A l’inverse, il y a aussi des variables qui ont un effet différent sur les estimations des processus en fonction de la méthode utilisée. En effet, il s’agit notamment de variables renvoyant au traitement de l’information conceptuelle qui ont un plus large effet sur la recollection que sur la familiarité mais influencent davantage la récupération de représentations gist que la récupération de représentations verbatim. Ces différences de résultats peuvent nous amener à nous interroger sur l’équivalence des distinctions théoriques proposées par les deux modèles. Des recherches supplémentaires incluant les deux méthodes sont néanmoins nécessaires afin de pouvoir conclure.

A ce jour, il semble que, conformément aux prédictions de la FTT, la récupération de représentations verbatim puisse être assimilée au processus de recollection. Il apparait aussi clairement, comme postulé par la FTT, que le processus de familiarité peut supporter les reconnaissances basées sur des représentations gist. Il semble toutefois que la récupération de représentations gist puisse ne pas être uniquement associée au processus de familiarité. En effet, un certain nombre de résultats suggèrent que la récupération de représentations gist peut parfois s’accompagner d’une expérience illusoire de remémoration consciente de l’évènement en question.
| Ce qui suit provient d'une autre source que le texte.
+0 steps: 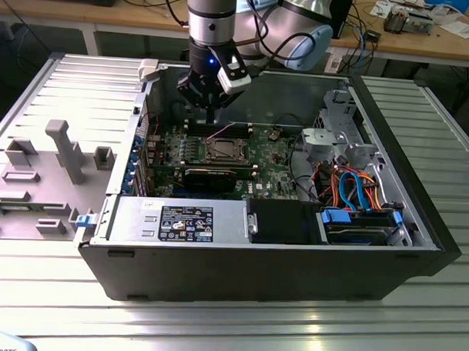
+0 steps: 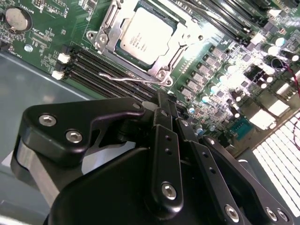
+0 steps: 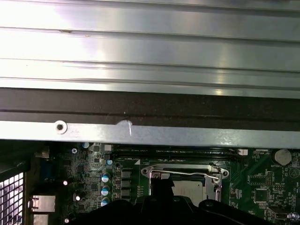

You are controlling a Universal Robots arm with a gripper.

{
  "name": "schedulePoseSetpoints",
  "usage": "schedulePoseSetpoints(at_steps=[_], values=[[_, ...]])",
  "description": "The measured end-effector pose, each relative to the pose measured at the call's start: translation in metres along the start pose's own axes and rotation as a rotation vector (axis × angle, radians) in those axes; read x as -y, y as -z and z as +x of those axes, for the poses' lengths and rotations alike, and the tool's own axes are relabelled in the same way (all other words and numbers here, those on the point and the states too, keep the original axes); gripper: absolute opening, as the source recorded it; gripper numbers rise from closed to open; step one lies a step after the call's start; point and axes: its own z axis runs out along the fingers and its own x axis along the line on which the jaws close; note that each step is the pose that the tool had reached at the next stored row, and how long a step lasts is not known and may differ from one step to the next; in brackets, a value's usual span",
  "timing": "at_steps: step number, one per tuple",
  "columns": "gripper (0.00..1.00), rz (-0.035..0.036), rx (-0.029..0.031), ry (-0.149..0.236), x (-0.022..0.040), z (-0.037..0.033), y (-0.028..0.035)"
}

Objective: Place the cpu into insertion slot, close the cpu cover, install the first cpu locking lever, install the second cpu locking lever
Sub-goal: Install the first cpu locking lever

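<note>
We see the open computer case (image 1: pixel 294 247) lying flat on the tabletop (image 1: pixel 214 321) so its green board (image 1: pixel 273 165) faces up. The cpu (image 2: pixel 146 35) sits in the insertion slot (image 1: pixel 222 150), with the cpu cover (image 2: pixel 105 35) framing it. Our gripper (image 1: pixel 211 113) hovers at the socket's 12 o'clock, its jaws closed together, holding nothing.

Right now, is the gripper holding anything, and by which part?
Nothing: the black gripper is shut and empty, poised above the thin silvery wire lever beside the silver-topped square cpu.
</note>
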Motion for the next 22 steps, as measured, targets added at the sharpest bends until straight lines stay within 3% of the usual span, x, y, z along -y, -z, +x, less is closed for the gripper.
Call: schedulePoseSetpoints(at_steps=[7,10,12,22], values=[[0.11,-0.0012,-0.0004,-0.026,-0.0036,-0.0011,-0.0155],[0.11,-0.0010,-0.0005,-0.028,-0.0042,-0.0045,-0.0165],[0.11,0.0002,-0.0010,-0.028,-0.0076,-0.0116,-0.0170],[0.11,0.0002,-0.0014,-0.026,-0.0088,-0.0205,-0.0185]])
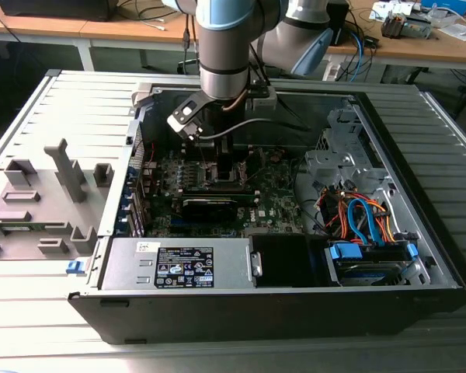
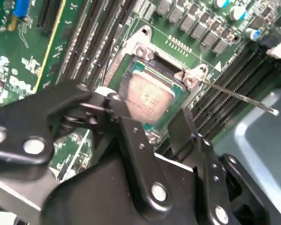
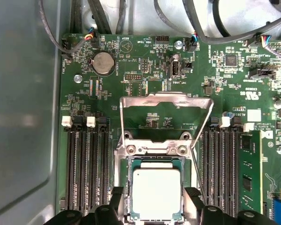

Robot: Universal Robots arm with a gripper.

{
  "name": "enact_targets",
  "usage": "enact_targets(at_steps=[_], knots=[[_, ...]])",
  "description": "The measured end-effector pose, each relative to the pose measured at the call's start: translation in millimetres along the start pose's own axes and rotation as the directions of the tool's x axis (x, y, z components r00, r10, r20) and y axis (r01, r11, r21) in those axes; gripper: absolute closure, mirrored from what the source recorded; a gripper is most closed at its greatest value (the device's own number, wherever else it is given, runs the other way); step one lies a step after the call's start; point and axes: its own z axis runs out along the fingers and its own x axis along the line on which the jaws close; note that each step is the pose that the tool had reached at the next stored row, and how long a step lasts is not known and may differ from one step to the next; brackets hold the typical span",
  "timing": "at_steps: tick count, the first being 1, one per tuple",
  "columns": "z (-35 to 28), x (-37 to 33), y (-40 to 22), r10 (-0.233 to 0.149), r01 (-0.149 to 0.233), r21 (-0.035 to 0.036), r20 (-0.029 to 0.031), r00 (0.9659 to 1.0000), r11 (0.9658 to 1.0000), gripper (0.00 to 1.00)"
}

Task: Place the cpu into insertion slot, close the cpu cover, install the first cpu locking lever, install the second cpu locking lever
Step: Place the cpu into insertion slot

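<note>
The cpu [image 3: 157, 190], a small silvery square chip, lies flat in the insertion slot [image 3: 127, 187] on the green board; in the second wrist view the cpu [image 2: 147, 96] sits inside the same silver surround. My gripper [image 3: 154, 202] is open just above it, one black finger [image 3: 116, 201] on each side of the chip. The cpu cover [image 3: 166, 99] stands swung up and open behind the socket. A thin wire lever [image 2: 239, 96] juts out free from the socket's corner. In the exterior view my gripper [image 1: 221, 167] reaches down into the computer case over the board's middle.
Rows of black memory slots [image 3: 86, 164] flank the socket, with one green module [image 3: 249, 173] installed. A power supply [image 1: 179, 264] fills the case front, with cables and a drive cage [image 1: 365, 217] at the exterior view's right. A grey fixture tray [image 1: 39, 202] lies outside at the left.
</note>
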Motion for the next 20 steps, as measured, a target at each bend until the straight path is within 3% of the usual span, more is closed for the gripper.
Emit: enact_targets(at_steps=[3, 4, 6, 7, 9, 11, 20], knots=[[-0.2, -1.4, -0.4, 0.001, -0.001, -0.0005, -0.0286, 0.9996, 1.0, 0.59], [-0.1, -3.0, -0.6, 0.001, -0.001, -0.0004, -0.0328, 0.9995, 1.0, 0.59], [0.1, -6.9, -0.8, 0.002, -0.002, -0.0006, -0.0406, 0.9992, 1.0, 0.71], [0.2, -8.8, -1.0, 0.002, -0.002, -0.0007, -0.0487, 0.9988, 1.0, 0.77], [0.5, -9.7, -1.0, 0.002, -0.002, -0.0008, -0.0561, 0.9984, 1.0, 0.89], [2.3, -10.1, -1.1, 0.002, -0.002, -0.0005, -0.0593, 0.9982, 1.0, 0.89], [8.0, -10.3, -1.0, 0.002, -0.002, 0.0041, -0.0586, 0.9983, 1.0, 0.89]])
Comme indiqué au début de ce chapitre, il semble clair à présent que certaines des caractéristiques des processus ou représentations en mémoire sont comparables aux caractéristiques des deux formes de pensées que décrit l’UTT. Par exemple, d’après l’UTT, la pensée consciente, comme la recollection et les représentations verbatim, serait précise et aurait besoin de ressources cognitives pour opérer. A l’inverse, la pensée inconsciente, comme la familiarité, ne nécessiterait pas de ressources cognitives conscientes et, comme les représentations gist, pourrait intégrer un grand nombre d’information à partir de leur sens. Nous verrons dans le chapitre suivant que certaines variables qui influencent les processus et

les représentations en mémoire sont semblables à celles qui modèrent les modes de décision.
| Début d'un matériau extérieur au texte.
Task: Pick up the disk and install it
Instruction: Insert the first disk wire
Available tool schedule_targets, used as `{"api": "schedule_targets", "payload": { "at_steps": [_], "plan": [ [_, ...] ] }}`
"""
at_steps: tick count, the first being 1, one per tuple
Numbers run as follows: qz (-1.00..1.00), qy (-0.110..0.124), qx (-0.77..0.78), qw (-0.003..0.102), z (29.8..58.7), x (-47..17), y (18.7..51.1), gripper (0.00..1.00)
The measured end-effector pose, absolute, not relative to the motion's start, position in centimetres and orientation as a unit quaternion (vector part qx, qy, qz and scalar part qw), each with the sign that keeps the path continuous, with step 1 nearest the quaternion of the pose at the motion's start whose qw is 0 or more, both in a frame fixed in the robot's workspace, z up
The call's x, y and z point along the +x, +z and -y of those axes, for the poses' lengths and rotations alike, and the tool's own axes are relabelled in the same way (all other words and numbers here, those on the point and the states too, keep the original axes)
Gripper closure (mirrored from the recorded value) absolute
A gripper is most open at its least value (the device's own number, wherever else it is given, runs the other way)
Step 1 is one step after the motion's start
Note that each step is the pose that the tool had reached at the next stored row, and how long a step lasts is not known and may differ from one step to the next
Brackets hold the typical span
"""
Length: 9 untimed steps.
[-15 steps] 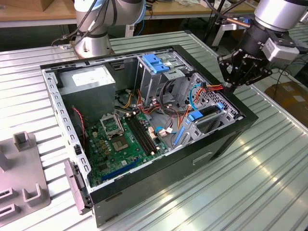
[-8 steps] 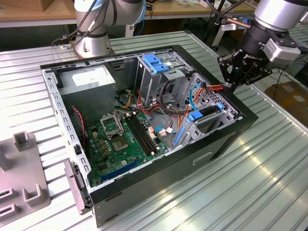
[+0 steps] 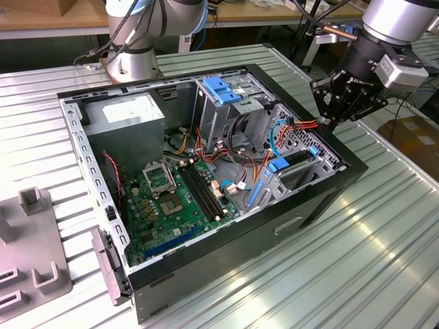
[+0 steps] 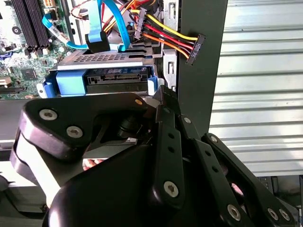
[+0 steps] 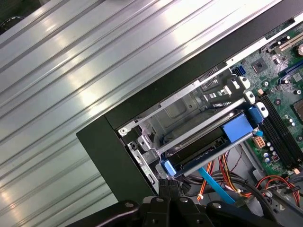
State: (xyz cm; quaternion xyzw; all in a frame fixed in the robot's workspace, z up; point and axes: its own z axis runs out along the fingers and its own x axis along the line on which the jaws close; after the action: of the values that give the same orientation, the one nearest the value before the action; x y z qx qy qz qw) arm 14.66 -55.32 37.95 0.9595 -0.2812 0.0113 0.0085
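Note:
The disk [image 3: 296,158] lies in the drive bay at the corner of the open computer case [image 3: 322,199] on the exterior view's right, with its light-blue bracket [image 3: 278,164] around it. In both wrist views it sits under a metal rail: the disk [image 4: 116,75] shows its connector edge, and the disk [image 5: 201,146] shows its dark side with a blue bracket tab [image 5: 235,127]. My gripper [image 3: 330,123] hangs just over that corner of the case. Its fingers are shut with nothing between them, and the gripper [image 5: 168,185] tip is close to the bracket's end. The gripper [image 4: 161,94] sits just in front of the disk.
Inside the case are a grey power-supply box [image 3: 127,116], a tall silver cage with a blue tab [image 3: 223,89], the green motherboard [image 3: 178,199] and loose coloured cables [image 4: 165,35]. The case rests on a ribbed metal table [image 3: 384,233]. A grey fixture [image 3: 27,240] stands at the exterior view's left.

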Motion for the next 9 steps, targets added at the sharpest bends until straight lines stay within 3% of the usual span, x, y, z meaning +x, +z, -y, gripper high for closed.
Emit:
{"api": "schedule_targets", "payload": {
  "at_steps": [3,6,9],
  "plan": [
    [0.281,0.011,0.96,0.009,55.32,14.66,37.95,0.89],
    [0.276,0.012,0.961,0.009,55.19,14.67,37.95,0.76],
    [0.256,0.013,0.967,0.01,54.94,14.75,37.84,0.76]
  ]
}}
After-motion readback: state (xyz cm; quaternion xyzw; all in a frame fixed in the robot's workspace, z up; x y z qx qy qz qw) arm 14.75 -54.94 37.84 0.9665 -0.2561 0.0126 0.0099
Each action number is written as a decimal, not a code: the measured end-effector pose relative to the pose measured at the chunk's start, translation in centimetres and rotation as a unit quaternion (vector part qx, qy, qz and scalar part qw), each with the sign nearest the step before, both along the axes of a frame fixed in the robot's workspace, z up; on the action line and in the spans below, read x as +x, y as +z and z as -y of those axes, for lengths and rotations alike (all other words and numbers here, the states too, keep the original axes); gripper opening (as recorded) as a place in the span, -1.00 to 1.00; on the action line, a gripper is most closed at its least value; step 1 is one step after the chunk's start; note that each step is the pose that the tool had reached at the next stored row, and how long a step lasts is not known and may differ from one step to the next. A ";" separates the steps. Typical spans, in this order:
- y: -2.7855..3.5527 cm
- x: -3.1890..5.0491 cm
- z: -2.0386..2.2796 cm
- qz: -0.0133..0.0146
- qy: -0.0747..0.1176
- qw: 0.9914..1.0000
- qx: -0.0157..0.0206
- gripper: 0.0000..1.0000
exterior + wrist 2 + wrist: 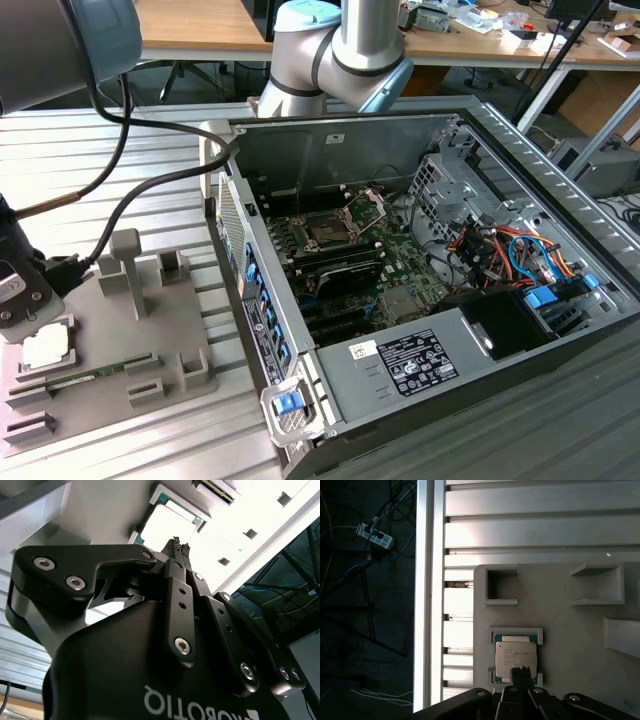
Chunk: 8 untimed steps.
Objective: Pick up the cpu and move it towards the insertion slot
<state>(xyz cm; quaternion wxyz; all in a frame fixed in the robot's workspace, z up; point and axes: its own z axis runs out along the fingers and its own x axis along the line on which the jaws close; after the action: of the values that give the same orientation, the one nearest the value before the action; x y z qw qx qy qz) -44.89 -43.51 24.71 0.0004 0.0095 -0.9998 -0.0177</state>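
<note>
Jaws look drawn together: in the second wrist view the gripper (180,544) has its two tips meeting in one point, with nothing seen between them. They sit right over the cpu (515,655), near one edge of it. I cannot tell whether they touch it.

The cpu lies flat in a square recess of the grey tray (170,320), at the lower left of the exterior view. The slot (325,228) is well apart from it, near the middle of that frame inside the open case (400,380), with its retaining plate tipped up.

By my reading the pick-up is in hand and not yet done, since the chip sits level in its recess. Getting a hold calls for the jaws to spread past the chip's sides and close squarely on its edges, as the recess walls leave little room.
</note>
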 end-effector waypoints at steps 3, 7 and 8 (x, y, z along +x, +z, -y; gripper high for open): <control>-0.07 0.00 0.00 0.000 0.000 1.000 0.000 -0.79; -0.17 0.00 0.00 0.000 0.000 1.000 0.000 -0.79; -0.20 0.00 0.00 0.000 0.000 1.000 0.000 -0.79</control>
<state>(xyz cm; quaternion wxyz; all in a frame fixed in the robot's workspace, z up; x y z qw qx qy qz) -44.89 -43.51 24.51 0.0004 0.0096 -0.9998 -0.0177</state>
Dans ce chapitre, nous avons étudié deux modèles qui considèrent que la mémoire repose sur deux processus ou représentations distincts.

- Le modèle proposé par Jacoby (1991) distingue la recollection qui est décrite comme un processus de récupération contrôlée de l’information de la familiarité qui est décrite comme un processus de récupération automatique.

- La théorie des traces floues distingue les représentations verbatim qui sont littérales et précises des représentations gist qui reflètent le contenu sémantique des informations.

- Ces deux conceptions ont donné lieu à deux paradigmes expérimentaux permettant de séparer et de quantifier la contribution des deux processus ou représentations dans une même tâche.

- Les résultats issus de ces deux méthodologies ont montré que les deux types de processus ou représentations opèrent de façon indépendante lors de la récupération. La recollection et la récupération de représentations verbatim reposent sur des processus contrôlés qui ont besoin de ressources cognitives pour être mis en œuvre alors que la familiarité et la récupération de représentations gist sont moins affectées par les variations de la charge cognitive. La recollection et la récupération de représentations gist sont sensibles aux manipulations d’ordre conceptuel alors que la familiarité et la récupération de représentations verbatim le sont moins.

- La récupération de représentations verbatim peut être assimilée à la recollection. La récupération de représentations gist peut être associée à la familiarité mais pas uniquement. Il semblerait que la récupération de représentations gist puisse parfois être accompagnée de recollection.